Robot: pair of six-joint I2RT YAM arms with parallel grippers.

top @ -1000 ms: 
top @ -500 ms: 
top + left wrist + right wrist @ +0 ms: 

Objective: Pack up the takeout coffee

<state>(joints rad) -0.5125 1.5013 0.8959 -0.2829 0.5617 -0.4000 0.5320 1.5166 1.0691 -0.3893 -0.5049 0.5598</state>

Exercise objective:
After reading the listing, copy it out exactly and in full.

Response area:
Robot: pair of six-joint I2RT YAM arms with parallel grippers.

top @ -1000 ms: 
top @ -500 ms: 
top + left wrist + right wrist @ +0 ms: 

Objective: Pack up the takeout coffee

<state>(joints rad) -0.5125 1.5013 0.8959 -0.2829 0.5617 -0.4000 0.5320 1.5166 1.0691 -0.3893 -0.5049 0.5598</state>

No part of the exercise remains open.